Leading Syrian novelist Hanna Mina dies aged 94
Latakian-born writer Hanna Mina has died, ending a long and prolific career producing dozens of books.
2 min read
21 August, 2018
Mina wrote more than 40 novels [YouTube]


One of Syria's best-known novelists has died aged 94, ending a career spanning more than six decades and penning dozens of novels.

Hanna Mina was born in 1924 in Latakia city, then part of a French-mandate territory known as the Alawite State, and over the past decades became one of the Arab world's most prized writers.

Although Mina spent much of his childhood in a village situated in modern-day Hatay province his family fled to Latakia, after Turkey annexed the area.

His life-long passion for Marxism grew during his adolescent years, while the city and Turkish-occupied village he grew up in became the settings of many of his novels. 
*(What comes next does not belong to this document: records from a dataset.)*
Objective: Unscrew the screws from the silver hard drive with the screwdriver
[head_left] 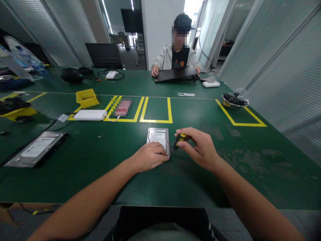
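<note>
The left hand [150, 155] lies flat, fingers down, on the near end of a hard drive [158, 138]. The right hand [200, 147] is closed around a small screwdriver [179, 140] with a black and yellow handle, its tip at the drive's right edge. The drive lies flat on the green table [225, 160], near the front. Behind it is a yellow tape box [156, 110]. Another hard drive [37, 149] lies far left. Across the table a person [177, 55] holds a dark board.

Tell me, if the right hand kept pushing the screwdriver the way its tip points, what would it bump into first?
Probably the hard drive: the right hand angles the screwdriver down-left at its near right corner.
</note>
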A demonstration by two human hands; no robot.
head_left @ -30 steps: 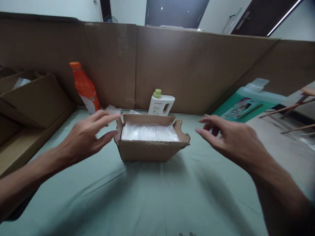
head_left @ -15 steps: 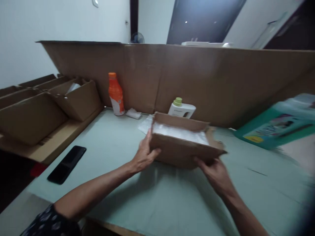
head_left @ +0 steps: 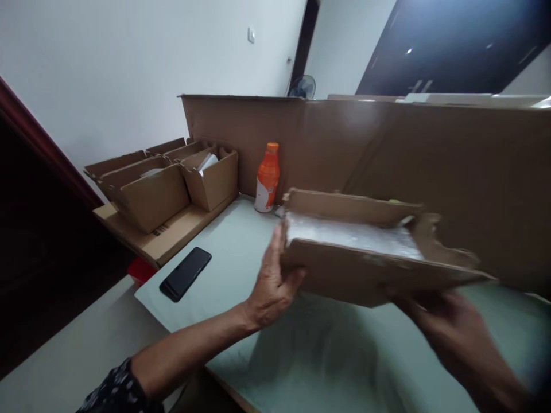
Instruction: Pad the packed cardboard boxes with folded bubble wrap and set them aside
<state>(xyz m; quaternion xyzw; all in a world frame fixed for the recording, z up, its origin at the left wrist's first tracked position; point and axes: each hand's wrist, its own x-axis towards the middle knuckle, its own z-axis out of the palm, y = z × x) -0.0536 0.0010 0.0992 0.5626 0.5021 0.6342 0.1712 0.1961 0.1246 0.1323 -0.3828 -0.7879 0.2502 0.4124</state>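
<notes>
- Cardboard box [head_left: 365,275], open-topped and lined with bubble wrap [head_left: 348,235], is hanging tilted above the pale green table [head_left: 241,252]; you are carrying it between both hands.
- Your left hand [head_left: 273,284] is clasping its left end, thumb lying along the front wall.
- Your right hand [head_left: 451,330] is gripping under its right front corner, blurred.
- Empty cardboard boxes [head_left: 167,183] are sitting at the table's far left.
- An orange bottle [head_left: 267,178] is standing against the cardboard screen [head_left: 430,155].
- A black phone [head_left: 185,273] is lying flat near the edge.

2 bare forearms and hands fill the frame, without rings, watch or gloves. The left hand [head_left: 271,287] shows a dark sleeve with small pale dots near the elbow; the right hand [head_left: 451,338] is blurred.
</notes>
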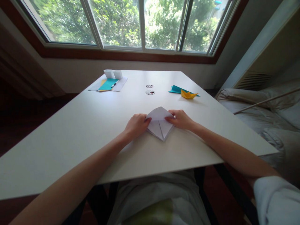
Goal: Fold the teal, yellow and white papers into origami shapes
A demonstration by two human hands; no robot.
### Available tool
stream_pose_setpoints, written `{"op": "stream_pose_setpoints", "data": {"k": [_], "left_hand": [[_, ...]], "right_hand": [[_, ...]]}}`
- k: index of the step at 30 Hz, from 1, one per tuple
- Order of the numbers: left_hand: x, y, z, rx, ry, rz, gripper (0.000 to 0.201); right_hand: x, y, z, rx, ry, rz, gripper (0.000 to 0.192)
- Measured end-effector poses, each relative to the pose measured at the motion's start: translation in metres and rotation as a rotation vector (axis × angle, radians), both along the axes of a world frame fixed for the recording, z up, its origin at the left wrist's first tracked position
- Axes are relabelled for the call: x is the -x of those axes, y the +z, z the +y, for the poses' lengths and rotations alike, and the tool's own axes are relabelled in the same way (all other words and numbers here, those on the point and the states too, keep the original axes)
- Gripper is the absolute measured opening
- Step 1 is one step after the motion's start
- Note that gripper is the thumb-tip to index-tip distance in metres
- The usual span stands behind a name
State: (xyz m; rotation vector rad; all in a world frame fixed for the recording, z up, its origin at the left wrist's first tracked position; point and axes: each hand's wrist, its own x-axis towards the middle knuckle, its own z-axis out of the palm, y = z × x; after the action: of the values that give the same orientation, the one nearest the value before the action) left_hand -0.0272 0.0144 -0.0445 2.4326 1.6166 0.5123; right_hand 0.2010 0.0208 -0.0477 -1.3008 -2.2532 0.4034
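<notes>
A white sheet of folded paper [160,125], diamond-shaped with a crease down its lower half, is held just over the near part of the table. My left hand [137,125] pinches its left corner, thumb on top. At the opposite corner, my right hand [180,120] grips the paper between thumb and fingers. The fingers under the paper are hidden.
On the white table [93,137], a yellow paper boat [188,94] sits by a folded teal paper [175,89] at right. Back left are teal sheets [108,84], a pen [114,83] and white boxes [113,74]. Two round cable holes [150,92] lie mid-table.
</notes>
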Motion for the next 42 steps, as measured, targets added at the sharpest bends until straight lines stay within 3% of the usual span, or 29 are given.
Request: {"op": "stream_pose_setpoints", "data": {"k": [11, 19, 26, 42], "left_hand": [[0.006, -0.001, 0.004, -0.051, 0.047, -0.161, 0.021], [0.007, -0.001, 0.004, -0.056, 0.117, -0.308, 0.018], [0.006, -0.001, 0.002, -0.139, 0.055, -0.397, 0.019], [0.005, -0.006, 0.004, 0.122, -0.071, -0.611, 0.028]], "right_hand": [[-0.006, 0.0, 0.002, 0.016, -0.093, 0.054, 0.016], [-0.007, 0.0, 0.004, 0.137, -0.127, 0.144, 0.021], [-0.007, -0.005, 0.007, 0.249, -0.083, 0.314, 0.026], [-0.005, -0.008, 0.005, 0.266, 0.089, 0.356, 0.031]]}}
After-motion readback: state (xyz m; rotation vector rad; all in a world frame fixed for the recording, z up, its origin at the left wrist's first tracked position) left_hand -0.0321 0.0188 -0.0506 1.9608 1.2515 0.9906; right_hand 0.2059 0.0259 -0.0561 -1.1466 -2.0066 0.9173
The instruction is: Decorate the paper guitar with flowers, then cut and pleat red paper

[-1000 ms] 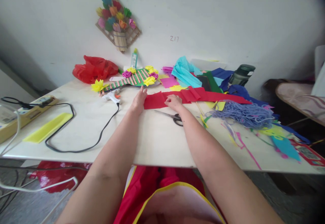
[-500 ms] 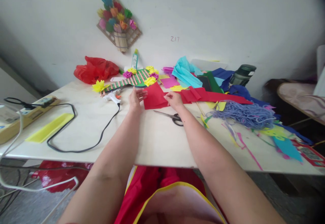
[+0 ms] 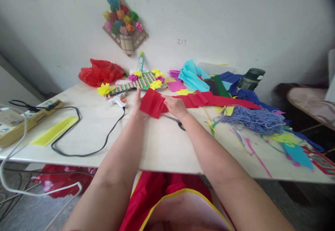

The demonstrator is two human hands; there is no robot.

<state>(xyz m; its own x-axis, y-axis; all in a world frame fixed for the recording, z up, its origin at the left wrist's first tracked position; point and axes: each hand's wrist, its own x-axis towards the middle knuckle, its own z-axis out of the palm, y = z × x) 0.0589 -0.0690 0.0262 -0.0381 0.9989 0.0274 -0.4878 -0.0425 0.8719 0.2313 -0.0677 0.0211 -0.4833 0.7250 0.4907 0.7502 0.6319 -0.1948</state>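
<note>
Fingers of both hands pinched on one folded red paper strip (image 3: 153,104), just above centre of the frame: left hand (image 3: 137,102) at its left edge, right hand (image 3: 176,106) at its right, the folded end lifted off the table (image 3: 162,147). Rest of the strip trailing right, flat, toward a purple yarn bundle (image 3: 251,119).

Bare tabletop below the hands, open down to the near edge. One pair of scissors (image 3: 176,121) partly hidden under the right wrist. At lower left, one black cord (image 3: 86,147) looping, one yellow tray (image 3: 53,131), and one power strip (image 3: 27,117) by the left edge.

Farther back: one glue gun (image 3: 117,100), one striped board with paper flowers (image 3: 141,80), one red bag (image 3: 101,72), one glue bottle (image 3: 140,62) with its label too small to read, one dark bottle (image 3: 250,78), loose coloured sheets (image 3: 199,79).

On the wall, "217" (image 3: 181,42) handwritten; one flower plaque (image 3: 125,27) at upper left.
</note>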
Mina soon became an active part of the local Communist community, distributing a Marxist newspaper in Latakia, while he worked as a barber.

In his twenties, he moved to Damascus and eventually worked as a low-paid trainee editor for al-Inshaa newspaper, eventually becoming editor-in-chief.


During his early years as a journalist, he began his literary career, at first writing short stories before writing novels, starting with his debut work The Blue Lanterns.

Class conflict, Marxist-inspired social realism, and Syria's period of French colonial rule became common themes in his work. Protagonists often worked low-paid menial jobs and lived in extreme poverty.

He became a leading figure in Syria's literary scene and won fame across the Arab world.

Among the awards picked up by Mina was the Naguib Mahfouz Prize for Arabic Literature in 2004, while in Syria a literary prize was set up in his name.

Syrian state media announced his death on Tuesday, saying he died in Damascus after suffering a "long illness".

Mina leaves behind more than 40 novels to his name, with a number adapted into Syrian TV dramas.